Heritability estimates ranged from 30% for neglect to 62% for severe physical abuse. These findings suggest that child maltreatment is in part genetically mediated by child effects.
The finding that child factors contribute to maltreatment does not imply, however, that the responsibility for maltreatment perpetrated by parents lies with the child. It is the role of parents to respond appropriately to challenging child behavior, and they might need support to fulfill this role adequately in case of challenging child behaviors. Interventions may benefit from incorporating parent training that supports more effective strategies of responding to potentially challenging behavior. Results from earlier genetically informed studies (i.e., adoption and twin designs) provide support for an evocative role of externalizing problems in negative parenting and maltreatment (Marceau et al., 2013; O’Connor, Deater-Deckard, Fulker, Rutter, & Plomin, 1998; Schulz-Heik et al., 2010). The association between externalizing behavior and maltreatment may be bidirectional as maltreatment increases antisocial behavior over time, even when taking into account genetic effects (Jaffee, Caspi, Moffitt, & Taylor, 2004).
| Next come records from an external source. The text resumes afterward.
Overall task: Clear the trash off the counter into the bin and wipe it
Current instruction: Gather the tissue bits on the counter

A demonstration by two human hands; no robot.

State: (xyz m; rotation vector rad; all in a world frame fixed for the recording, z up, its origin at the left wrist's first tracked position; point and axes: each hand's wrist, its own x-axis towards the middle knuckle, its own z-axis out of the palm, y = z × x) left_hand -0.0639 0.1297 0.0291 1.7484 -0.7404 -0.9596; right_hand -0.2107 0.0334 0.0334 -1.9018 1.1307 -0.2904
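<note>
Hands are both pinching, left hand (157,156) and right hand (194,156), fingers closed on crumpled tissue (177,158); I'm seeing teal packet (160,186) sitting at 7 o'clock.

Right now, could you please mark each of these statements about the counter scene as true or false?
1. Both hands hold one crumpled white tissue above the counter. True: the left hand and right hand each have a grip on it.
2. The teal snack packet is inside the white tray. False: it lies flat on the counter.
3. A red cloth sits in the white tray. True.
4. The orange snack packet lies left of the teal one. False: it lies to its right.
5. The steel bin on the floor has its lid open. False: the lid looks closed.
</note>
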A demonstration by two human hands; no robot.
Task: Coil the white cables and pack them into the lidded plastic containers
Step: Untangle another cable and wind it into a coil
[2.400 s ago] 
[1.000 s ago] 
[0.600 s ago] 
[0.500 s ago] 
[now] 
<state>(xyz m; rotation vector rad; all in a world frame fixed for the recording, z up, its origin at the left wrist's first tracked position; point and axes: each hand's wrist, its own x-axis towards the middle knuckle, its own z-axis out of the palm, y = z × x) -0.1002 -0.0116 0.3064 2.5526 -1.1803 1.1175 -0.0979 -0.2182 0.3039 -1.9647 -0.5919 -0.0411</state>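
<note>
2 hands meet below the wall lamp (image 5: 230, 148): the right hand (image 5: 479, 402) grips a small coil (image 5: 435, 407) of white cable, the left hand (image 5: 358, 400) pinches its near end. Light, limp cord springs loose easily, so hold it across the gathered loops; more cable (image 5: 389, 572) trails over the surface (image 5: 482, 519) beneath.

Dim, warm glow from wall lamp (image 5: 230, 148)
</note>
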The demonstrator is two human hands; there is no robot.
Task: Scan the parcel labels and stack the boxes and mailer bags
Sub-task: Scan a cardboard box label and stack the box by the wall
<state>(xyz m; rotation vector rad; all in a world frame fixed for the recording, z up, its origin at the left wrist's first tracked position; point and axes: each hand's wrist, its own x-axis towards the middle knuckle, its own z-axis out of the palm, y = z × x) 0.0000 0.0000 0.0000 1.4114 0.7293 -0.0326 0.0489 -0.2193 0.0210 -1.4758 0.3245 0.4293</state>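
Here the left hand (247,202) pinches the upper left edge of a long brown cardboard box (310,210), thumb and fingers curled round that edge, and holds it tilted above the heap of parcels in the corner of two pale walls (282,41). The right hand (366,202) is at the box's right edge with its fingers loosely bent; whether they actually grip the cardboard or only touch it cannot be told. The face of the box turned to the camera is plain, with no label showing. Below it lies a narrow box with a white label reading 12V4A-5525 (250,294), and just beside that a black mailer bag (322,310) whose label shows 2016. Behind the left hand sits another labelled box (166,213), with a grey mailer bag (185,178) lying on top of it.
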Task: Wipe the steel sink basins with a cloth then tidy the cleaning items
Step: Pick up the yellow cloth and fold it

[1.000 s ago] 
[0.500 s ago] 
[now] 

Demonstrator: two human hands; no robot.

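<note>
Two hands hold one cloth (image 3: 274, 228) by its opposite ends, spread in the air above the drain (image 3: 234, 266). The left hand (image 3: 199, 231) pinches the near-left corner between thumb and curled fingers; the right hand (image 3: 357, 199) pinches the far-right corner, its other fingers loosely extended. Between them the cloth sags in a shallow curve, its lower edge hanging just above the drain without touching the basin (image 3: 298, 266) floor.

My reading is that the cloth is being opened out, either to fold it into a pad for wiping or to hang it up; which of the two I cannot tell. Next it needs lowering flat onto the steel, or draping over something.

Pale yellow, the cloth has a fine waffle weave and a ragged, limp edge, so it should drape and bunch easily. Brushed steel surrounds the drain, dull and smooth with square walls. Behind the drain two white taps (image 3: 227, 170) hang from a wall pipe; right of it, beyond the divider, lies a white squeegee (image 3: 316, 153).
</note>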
In the present study, we used a continuous variable of maltreatment ranging from “no maltreatment,” to “harsh parenting,” and to “maltreatment.” Most participants reported experiences of maltreatment at the lower end of the spectrum. Consequently, our findings may be restricted to more typical harsh parenting rather than maltreatment. However, we found that severe physical abuse seemed highly heritable, in contrast with an earlier twin study showing that harsh parenting, but not maltreatment, was heritable (Jaffee, Caspi, Moffitt, Polo-Tomas et al., 2004). Whereas Jaffee, Caspi, Moffitt, Polo-Tomas et al. (2004) assessed maltreatment up to the age of 5 years, the present study covered maltreatment to the end of adolescence, when individuals gain agency to shape their environment (Bergen, Gardner, & Kendler, 2007; Elkins, McGue, & Iacono, 1997), which may increase child-based genetic influences. Another explanation for the discrepancy might be that the present study used self-report, while in their twin study Jaffee, Caspi, Moffitt, Polo-Tomas et al. (2004) used mother report about the twins’ maltreatment histories, which may have led to an overestimation of shared environment because parents tend to perceive the environment of their children as more similar than the children themselves do (Wade & Kendler, 2000). Other studies using self-report measures also found experienced maltreatment to be partly heritable (Fisher et al., 2015; Schulz-Heik et al., 2009; South et al., 2015). Arguably, children may have a tendency to emphasize the difference between the way they themselves were treated and how their siblings were treated. However, since siblings completed the questionnaires independent of each other, it is unlikely that in our study, using self-report has strongly increased the similarity between siblings. Moreover, using a multi-informant approach that included parent reports when available, we see the same pattern of results with slightly higher estimates for heritability and common environment. This likely stems from a reduction of measurement error evident in the lower unique environment estimates.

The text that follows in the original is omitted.